_PROBLEM REQUIREMENTS_
The whole listing should come back exactly as written, except for the pictures.

_SOURCE MATERIAL_
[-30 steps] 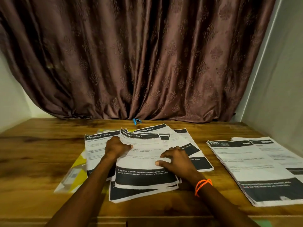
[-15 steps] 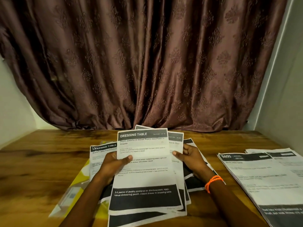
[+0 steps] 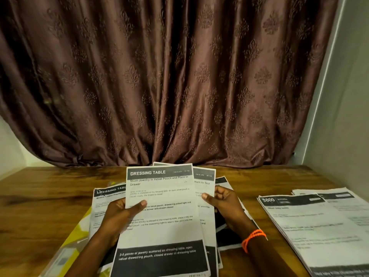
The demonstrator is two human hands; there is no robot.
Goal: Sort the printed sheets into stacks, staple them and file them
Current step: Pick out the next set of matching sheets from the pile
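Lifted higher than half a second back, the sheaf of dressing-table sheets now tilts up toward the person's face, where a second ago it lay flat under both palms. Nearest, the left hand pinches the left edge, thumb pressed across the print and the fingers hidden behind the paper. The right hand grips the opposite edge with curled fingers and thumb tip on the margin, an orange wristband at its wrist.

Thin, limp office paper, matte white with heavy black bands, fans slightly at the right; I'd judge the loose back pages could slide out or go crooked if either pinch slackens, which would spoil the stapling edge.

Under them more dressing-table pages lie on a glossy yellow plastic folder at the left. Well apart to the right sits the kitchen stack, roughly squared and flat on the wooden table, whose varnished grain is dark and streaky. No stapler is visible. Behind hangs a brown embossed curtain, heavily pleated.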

_THE COMPLETED TASK_
[-30 steps] 
[-15 steps] 
[+0 steps] 
The demonstrator is two human hands; there is no robot.
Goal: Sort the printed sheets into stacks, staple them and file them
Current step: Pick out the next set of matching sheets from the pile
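Lifted higher than half a second back, the sheaf of dressing-table sheets now tilts up toward the person's face, where a second ago it lay flat under both palms. Nearest, the left hand pinches the left edge, thumb pressed across the print and the fingers hidden behind the paper. The right hand grips the opposite edge with curled fingers and thumb tip on the margin, an orange wristband at its wrist.

Thin, limp office paper, matte white with heavy black bands, fans slightly at the right; I'd judge the loose back pages could slide out or go crooked if either pinch slackens, which would spoil the stapling edge.

Under them more dressing-table pages lie on a glossy yellow plastic folder at the left. Well apart to the right sits the kitchen stack, roughly squared and flat on the wooden table, whose varnished grain is dark and streaky. No stapler is visible. Behind hangs a brown embossed curtain, heavily pleated.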

The exercise concludes with this answer.